Le bêta stratégique, ou « bêta intelligent », fait fureur en ce moment. On en parle partout dans le monde des FNB, et de nouveaux produits de ce type sont lancés presque chaque semaine.
Certains considèrent la popularité croissante des FNB au bêta stratégique comme une menace à l’encontre du placement indiciel traditionnel. Selon eux, les indices pondérés selon la capitalisation boursière présentent des défauts inhérents, et ils pensent que, au fur et à mesure que les investisseurs passifs acceptent ce fait, ils vont se tourner vers des moyens plus « intelligents » de construire des portefeuilles, sur la base d’une systématisation des facteurs de risque.
Je ne suis pas de cet avis. D’après moi, les investisseurs qui veulent être exposés au marché global continueront à préférer les indices pondérés selon la capitalisation boursière car ceux-ci seront toujours la meilleure représentation du marché. Je crois plutôt que les FNB au bêta stratégique pourraient représenter une menace sérieuse pour les gestionnaires actifs, surtout ceux qui font payer des frais élevés pour peu de valeur ajoutée.
Traditionnellement, les rendements des portefeuilles sont décomposés en bêta et alpha. Le bêta est le rendement du marché global, alors que l’alpha, que l’on espère positif, est ce qui reste, cette valeur inexpliquée qui est souvent interprétée comme une preuve des talents du gestionnaire.

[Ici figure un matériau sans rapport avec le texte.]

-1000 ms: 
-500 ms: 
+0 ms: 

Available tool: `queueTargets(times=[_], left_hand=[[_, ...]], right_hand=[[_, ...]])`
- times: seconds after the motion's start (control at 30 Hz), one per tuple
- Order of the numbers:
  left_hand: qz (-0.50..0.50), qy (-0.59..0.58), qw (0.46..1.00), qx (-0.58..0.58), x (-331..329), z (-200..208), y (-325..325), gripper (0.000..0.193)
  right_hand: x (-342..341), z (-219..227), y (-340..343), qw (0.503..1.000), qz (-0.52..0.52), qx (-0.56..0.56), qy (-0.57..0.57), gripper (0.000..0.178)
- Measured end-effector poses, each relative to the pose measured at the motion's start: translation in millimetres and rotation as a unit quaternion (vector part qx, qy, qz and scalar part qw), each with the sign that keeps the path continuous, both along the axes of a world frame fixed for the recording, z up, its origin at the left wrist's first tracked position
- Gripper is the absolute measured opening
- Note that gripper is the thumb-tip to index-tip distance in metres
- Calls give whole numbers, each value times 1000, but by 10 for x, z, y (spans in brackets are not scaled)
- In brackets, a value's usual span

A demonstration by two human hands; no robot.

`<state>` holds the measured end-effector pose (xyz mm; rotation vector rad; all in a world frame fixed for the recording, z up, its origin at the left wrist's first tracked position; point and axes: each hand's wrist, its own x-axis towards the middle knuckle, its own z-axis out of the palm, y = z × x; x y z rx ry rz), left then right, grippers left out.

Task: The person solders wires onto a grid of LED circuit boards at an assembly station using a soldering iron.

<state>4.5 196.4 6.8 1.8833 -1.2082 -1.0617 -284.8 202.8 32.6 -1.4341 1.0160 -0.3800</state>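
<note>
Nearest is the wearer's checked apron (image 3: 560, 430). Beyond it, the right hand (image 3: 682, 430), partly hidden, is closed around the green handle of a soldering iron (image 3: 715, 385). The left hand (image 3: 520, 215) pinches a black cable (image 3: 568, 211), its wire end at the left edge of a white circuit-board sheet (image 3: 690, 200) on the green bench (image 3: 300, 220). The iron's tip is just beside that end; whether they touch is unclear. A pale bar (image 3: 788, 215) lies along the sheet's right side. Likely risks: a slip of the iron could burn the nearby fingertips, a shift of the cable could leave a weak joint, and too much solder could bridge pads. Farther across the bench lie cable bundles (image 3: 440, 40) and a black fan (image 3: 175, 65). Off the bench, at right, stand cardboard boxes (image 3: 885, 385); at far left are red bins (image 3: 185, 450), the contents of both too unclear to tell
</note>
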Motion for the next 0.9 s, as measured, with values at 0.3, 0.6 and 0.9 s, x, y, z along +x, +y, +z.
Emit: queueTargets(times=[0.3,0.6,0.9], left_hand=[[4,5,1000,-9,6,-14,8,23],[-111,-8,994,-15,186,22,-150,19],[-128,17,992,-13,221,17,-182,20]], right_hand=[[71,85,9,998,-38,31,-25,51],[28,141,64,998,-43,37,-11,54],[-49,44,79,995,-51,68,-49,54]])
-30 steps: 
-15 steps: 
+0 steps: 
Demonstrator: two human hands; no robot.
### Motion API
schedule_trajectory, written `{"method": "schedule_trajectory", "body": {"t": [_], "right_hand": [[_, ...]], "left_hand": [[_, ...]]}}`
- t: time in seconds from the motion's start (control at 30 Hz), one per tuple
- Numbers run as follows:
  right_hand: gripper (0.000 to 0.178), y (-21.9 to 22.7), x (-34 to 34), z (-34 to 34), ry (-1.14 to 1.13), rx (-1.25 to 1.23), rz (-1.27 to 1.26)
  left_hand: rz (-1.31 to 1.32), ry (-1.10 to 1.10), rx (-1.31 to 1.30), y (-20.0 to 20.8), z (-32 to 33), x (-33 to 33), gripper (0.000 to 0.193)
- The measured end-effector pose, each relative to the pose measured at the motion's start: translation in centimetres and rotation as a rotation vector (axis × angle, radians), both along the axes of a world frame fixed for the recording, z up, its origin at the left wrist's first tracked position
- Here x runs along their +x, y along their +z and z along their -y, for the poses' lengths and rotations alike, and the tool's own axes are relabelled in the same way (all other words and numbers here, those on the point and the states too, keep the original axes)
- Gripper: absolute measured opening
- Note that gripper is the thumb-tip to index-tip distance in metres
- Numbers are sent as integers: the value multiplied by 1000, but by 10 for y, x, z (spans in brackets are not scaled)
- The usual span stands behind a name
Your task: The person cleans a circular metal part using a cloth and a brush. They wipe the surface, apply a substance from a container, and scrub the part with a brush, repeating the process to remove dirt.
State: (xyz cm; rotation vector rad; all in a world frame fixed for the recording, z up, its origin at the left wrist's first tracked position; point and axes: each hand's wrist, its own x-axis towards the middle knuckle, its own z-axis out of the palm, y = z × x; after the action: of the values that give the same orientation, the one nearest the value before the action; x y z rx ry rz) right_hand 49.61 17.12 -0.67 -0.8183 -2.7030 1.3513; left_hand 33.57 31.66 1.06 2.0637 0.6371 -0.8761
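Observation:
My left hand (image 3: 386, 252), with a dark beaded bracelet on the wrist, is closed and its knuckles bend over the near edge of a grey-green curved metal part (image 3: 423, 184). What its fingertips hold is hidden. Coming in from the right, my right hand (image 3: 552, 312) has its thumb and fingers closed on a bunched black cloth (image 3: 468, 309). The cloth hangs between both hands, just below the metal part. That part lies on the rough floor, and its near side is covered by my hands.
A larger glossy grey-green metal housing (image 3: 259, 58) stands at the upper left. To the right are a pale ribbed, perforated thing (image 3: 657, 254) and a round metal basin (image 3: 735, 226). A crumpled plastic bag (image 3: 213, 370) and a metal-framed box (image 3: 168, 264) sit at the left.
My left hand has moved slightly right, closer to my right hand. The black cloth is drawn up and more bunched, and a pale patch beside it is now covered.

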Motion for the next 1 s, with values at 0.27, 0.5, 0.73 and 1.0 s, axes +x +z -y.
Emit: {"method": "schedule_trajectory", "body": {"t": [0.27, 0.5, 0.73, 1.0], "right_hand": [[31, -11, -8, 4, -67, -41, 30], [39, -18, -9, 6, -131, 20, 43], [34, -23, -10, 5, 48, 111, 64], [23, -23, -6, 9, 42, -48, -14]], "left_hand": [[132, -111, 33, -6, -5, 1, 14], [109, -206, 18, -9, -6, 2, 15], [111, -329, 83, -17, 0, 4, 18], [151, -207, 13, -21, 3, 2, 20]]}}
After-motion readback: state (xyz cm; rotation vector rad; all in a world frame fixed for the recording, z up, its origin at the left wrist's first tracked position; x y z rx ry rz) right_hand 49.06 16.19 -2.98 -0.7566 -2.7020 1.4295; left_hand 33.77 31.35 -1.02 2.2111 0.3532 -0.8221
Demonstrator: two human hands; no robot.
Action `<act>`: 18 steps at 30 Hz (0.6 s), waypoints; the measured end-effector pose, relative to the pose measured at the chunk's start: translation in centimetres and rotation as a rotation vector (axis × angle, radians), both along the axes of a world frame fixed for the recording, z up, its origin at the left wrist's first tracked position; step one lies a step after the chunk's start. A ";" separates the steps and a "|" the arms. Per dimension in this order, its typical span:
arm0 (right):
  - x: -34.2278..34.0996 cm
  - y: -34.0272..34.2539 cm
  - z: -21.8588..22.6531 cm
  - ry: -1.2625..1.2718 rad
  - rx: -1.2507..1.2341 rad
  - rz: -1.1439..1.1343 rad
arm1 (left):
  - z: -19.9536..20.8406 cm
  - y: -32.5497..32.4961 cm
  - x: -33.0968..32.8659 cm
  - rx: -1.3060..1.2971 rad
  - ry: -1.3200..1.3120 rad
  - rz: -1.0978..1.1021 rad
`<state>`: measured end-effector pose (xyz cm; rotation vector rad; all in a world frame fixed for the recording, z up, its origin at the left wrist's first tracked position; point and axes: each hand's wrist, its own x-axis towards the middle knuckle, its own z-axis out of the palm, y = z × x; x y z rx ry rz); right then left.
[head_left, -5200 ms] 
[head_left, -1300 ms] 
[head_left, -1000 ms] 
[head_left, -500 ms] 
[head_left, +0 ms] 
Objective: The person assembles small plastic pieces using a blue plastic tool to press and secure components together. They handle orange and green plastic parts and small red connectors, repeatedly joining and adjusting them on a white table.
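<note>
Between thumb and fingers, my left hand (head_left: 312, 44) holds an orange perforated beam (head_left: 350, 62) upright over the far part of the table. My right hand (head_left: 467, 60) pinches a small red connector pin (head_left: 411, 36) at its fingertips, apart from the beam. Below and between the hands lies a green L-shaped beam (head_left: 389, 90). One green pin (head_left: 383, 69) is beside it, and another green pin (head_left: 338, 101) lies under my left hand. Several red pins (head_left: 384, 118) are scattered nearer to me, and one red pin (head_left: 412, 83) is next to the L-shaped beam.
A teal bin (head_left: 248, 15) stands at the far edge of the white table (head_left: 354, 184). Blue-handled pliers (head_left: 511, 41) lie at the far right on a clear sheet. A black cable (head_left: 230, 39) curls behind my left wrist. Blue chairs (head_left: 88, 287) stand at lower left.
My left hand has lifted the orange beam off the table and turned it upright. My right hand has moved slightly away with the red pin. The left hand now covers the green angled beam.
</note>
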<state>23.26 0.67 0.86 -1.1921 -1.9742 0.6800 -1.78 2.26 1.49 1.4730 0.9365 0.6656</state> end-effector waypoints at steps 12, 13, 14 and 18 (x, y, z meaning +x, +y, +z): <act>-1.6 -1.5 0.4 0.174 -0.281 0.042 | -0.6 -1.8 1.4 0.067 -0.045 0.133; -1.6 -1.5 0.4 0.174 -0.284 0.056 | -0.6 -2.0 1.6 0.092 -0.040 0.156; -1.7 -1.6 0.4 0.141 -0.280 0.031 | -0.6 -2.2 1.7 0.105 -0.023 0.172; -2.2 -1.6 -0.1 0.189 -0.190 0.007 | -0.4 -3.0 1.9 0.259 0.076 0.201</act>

Depuis une dizaine d’années, avec l’aide des chercheurs universitaires, la perception qu’ont les investisseurs de ce que l’alpha représente réellement a évolué. Beaucoup en sont venus à la réalisation qu’une portion de ce qu’on considère comme l’alpha peut s’expliquer aisément par des facteurs boursiers comme la valeur, la taille ou l’élan, laissant ainsi une part plus petite qu’on ne le croyait des rendements d’un portefeuille attribuables à la gestion active, comme le choix des titres.
Si tel est le cas, pourquoi ne pas éliminer les intermédiaires et s’approprier les facteurs soi-même? C’est une question que certains gros investisseurs institutionnels ont commencé à se poser. Le fonds de pensions du gouvernement norvégien (le plus grand en Europe) et CalPERS (le plus important fonds de pension public aux États-Unis) ont tous deux adhéré à une vision du monde fondée sur la gestion passive des facteurs de risque. Les particuliers et les conseillers devraient penser à y adhérer aussi.
Je crois que les gestionnaires actifs qui ne font que gonfler leur exposition à certains facteurs ne méritent pas de percevoir des frais élevés. Il existe désormais beaucoup de fonds à faible coût, transparents et fondés sur des formules imitant les facteurs, principalement des FNB, et il en arrive de nouveaux tous les jours. Au Canada, il y a entre autres les deux FNB factoriels récemment lancés par First Asset, qui permettent aux investisseurs d’avoir un accès direct à certains des facteurs boursiers les mieux connus : la valeur et l’élan.
Pour les gestionnaires de fonds actifs traditionnels, les implications de l’évolution du placement indiciel, et notamment la hausse de popularité des FNB au bêta stratégique, sont de deux ordres. D’abord, ils ont clairement placé la barre plus haut. Car c’est vrai, un gestionnaire vraiment doué devra désormais démontrer qu’il peut se surclasser une fois déduite l’influence de l’exposition à des facteurs facilement mesurables. De nombreuses études montrent qu’une fois qu’on a procédé à cette déduction, les preuves du talent du gestionnaire deviennent vraiment difficiles à détecter, ce qui conduit ces chercheurs à en conclure que les gestionnaires doués sont extrêmement rares.
Ensuite, si les rendements des gestionnaires actifs sont principalement le fruit d’une combinaison de penchants passifs pour certains facteurs, des frais élevés se justifient peu. Le sachant, les gestionnaires actifs devront faire face à des pressions croissantes pour démontrer leurs mérites.